I went to the Writing Center at my college exactly once.   I took a paper into a room that had a few tables with a person sitting at each table.  I sat down next to a professor that had a funny mustache. I felt a little intimidated showing someone my writing.  I also wondered if his opinion mattered since he was not actually the teacher who was going to grade it.  I went in wanting to make my paper better.

I had always done pretty well with writing, but college writing had me a bit stumped.  I was doing well, but I could tell my professors wanted a bit more.

The Moment

At one point, the professor looked at me while pointing to a specific word on the paper and asked, “Is this the word you really mean here?”  I stared back at him, in silence.  “It is a really strong word” he said.

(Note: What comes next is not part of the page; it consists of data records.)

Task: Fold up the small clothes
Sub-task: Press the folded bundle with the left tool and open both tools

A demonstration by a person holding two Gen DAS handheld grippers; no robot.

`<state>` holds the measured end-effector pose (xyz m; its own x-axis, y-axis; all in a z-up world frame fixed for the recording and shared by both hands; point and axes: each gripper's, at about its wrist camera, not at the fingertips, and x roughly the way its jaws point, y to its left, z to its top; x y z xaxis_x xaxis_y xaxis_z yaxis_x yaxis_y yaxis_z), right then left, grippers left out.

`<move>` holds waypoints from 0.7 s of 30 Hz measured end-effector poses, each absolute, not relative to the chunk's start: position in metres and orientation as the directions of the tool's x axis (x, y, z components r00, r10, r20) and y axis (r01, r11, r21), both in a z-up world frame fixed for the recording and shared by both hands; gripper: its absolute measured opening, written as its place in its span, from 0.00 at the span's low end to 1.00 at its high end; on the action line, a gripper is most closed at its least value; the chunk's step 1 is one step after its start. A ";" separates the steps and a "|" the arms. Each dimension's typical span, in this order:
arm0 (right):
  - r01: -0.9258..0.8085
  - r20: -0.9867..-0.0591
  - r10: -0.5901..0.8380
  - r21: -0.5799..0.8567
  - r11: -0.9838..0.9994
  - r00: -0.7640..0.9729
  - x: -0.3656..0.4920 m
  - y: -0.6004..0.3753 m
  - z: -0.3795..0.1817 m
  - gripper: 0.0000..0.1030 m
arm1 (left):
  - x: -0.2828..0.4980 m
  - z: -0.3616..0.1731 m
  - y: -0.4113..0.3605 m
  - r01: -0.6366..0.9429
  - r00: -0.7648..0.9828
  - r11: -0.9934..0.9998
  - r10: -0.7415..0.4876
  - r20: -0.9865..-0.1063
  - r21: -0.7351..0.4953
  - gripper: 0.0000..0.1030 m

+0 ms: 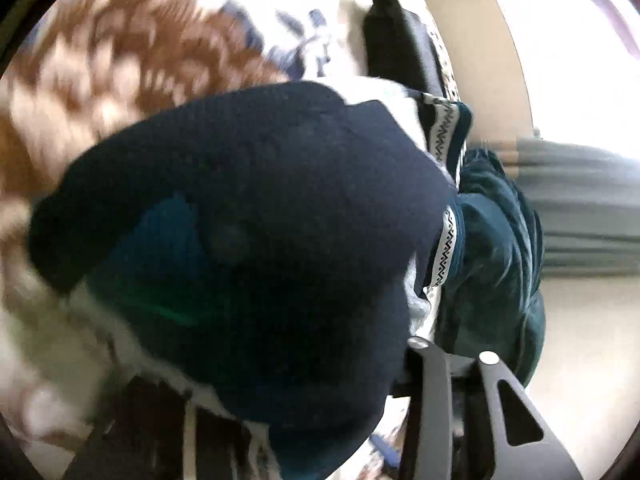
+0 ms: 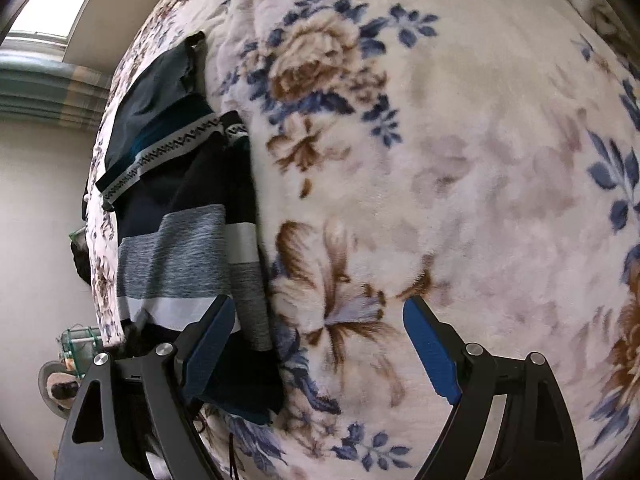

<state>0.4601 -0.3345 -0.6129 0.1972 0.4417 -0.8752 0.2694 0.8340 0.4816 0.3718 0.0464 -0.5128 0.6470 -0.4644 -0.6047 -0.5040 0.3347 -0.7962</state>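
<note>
Right gripper (image 2: 320,344) jaws wide apart, empty, over floral blanket (image 2: 460,160). Folded clothes stack (image 2: 176,216) lies on the blanket's left edge, touching its left finger. Left gripper (image 1: 452,360): navy garment (image 1: 256,220) covers the lens, jaw state can't tell.

A small stack of folded clothes (image 2: 176,216) lies along the left edge of the flower-patterned blanket (image 2: 460,140), by the drop at that side. Its lowest visible piece is dark navy with broad grey and white bands, and over the far end lies a dark garment with a white zigzag-patterned waistband (image 2: 168,150). In the left wrist view a dark navy knit garment (image 1: 256,248) hangs crumpled right before the lens, blurred, with the blanket behind it.
</note>
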 end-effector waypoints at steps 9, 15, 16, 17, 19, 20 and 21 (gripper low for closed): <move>0.254 -0.701 0.681 0.713 0.654 0.213 0.517 -0.287 -0.650 0.85 | 0.370 -0.506 0.088 -0.455 0.576 0.434 -0.523 -0.629 -0.778 0.28; 0.304 -0.618 0.751 0.780 0.547 0.233 0.562 -0.248 -0.685 0.74 | 0.376 -0.498 0.074 -0.430 0.541 0.465 -0.554 -0.633 -0.774 0.28; 0.299 -0.622 0.747 0.777 0.554 0.235 0.564 -0.244 -0.683 0.37 | 0.375 -0.498 0.078 -0.422 0.532 0.472 -0.562 -0.633 -0.774 0.28; 0.292 -0.629 0.742 0.773 0.563 0.233 0.565 -0.239 -0.681 0.26 | 0.375 -0.498 0.081 -0.414 0.521 0.483 -0.569 -0.636 -0.772 0.28; 0.271 -0.650 0.713 0.759 0.592 0.262 0.557 -0.235 -0.671 0.22 | 0.382 -0.495 0.087 -0.372 0.478 0.526 -0.598 -0.644 -0.765 0.28; 0.275 -0.647 0.709 0.762 0.586 0.280 0.548 -0.236 -0.667 0.21 | 0.383 -0.493 0.089 -0.347 0.456 0.549 -0.610 -0.648 -0.760 0.28; 0.292 -0.644 0.705 0.765 0.574 0.299 0.535 -0.240 -0.663 0.20 | 0.390 -0.491 0.091 -0.311 0.424 0.583 -0.622 -0.658 -0.751 0.28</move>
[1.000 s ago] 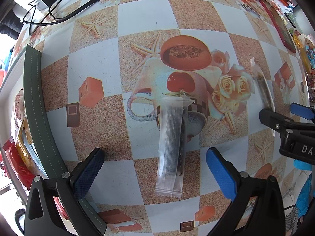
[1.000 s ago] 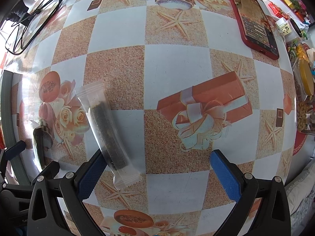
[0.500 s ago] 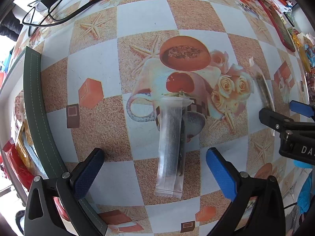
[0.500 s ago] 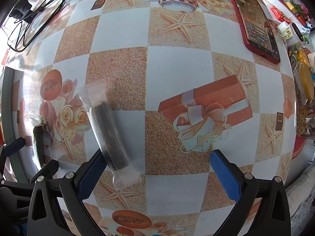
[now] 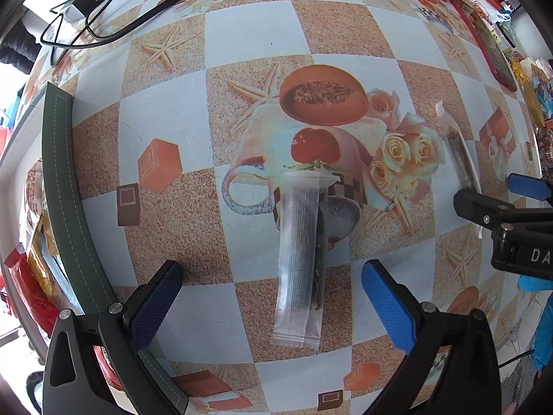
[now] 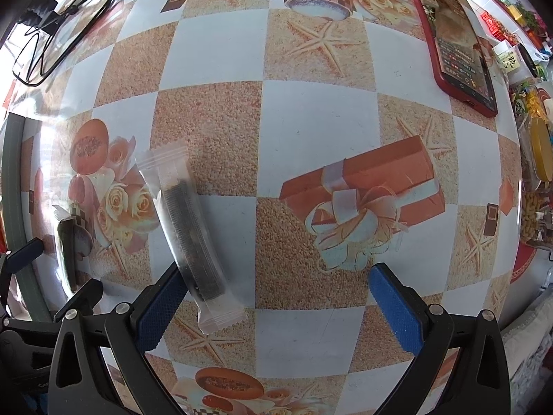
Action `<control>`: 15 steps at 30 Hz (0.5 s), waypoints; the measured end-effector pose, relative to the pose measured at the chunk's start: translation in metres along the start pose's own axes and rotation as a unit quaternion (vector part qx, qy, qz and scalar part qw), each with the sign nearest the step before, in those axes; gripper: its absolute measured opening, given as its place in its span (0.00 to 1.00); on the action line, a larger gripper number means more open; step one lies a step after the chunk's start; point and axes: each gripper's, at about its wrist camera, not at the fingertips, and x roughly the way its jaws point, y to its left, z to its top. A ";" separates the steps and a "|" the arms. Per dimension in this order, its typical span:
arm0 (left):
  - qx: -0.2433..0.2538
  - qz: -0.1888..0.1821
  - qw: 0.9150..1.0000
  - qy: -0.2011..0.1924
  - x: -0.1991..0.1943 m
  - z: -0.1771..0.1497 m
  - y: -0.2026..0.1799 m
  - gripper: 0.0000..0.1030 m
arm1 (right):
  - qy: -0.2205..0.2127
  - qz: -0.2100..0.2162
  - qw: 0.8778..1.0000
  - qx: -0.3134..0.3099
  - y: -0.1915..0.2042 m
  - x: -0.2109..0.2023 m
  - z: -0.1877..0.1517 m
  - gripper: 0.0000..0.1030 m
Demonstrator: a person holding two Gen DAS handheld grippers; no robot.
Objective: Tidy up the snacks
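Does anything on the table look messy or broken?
Nothing looks broken or spilled. Two sealed snack sticks lie loose on the tablecloth: one straight between the left gripper's open fingers, the other slanted against the right gripper's left finger.

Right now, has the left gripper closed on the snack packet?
No. The left gripper is wide open, its blue pads on either side of the snack packet, which lies flat on the table.

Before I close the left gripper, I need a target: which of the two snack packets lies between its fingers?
The frosted packet over the printed cup, centred in the left gripper; the other packet lies by the right gripper.
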 end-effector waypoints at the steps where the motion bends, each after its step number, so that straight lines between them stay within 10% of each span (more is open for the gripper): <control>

I continued to stare at him as the wheels turned in my head.  I had never considered that I needed to pick every word on the page.  In my passion about my topic (whatever that was at the time), I was trying hard to get my ideas out.  But, I did not realize that every word mattered.

For me, this one moment taught me about audience, syntax, word choice, and the power of the order of my words.  But, it taught me this over a very long time.

I never went back to the Writing Center on my campus.  I did not feel the need.

In this one session, with really only one sentence, this professor changed how I thought about writing and communication forever.  From my one writing center encounter, my learning kept going.  My writing kept changing as I played with the concepts I learned that day.

Open book with glasses on it

©2014 Jupiterimages


The reason it is hard to quantify learning and specifically learning in the Writing Center is we never know what students will do with their moments of experience in the Writing Center.

Learning is often a collection of moments out of which we make meaning. However, most things that we can measure, we measure in the short term.

Data usually captures one moment in time.

There is great value in measuring and quantifying aspects of learning. Collecting data reminds us to reflect, develop new and better systems, and make new goals.  I count things in our Writing Center.  Like any good data collector I ask myself, “What else should I be counting?  What other information could I collect to improve student learning?”

But, I am also always very conscious that there may be things, no matter how I think about them that I cannot know or collect.

This is why every individual writing center encounter matters.  Every student learning experience matters because we do not know which ones the student will run with.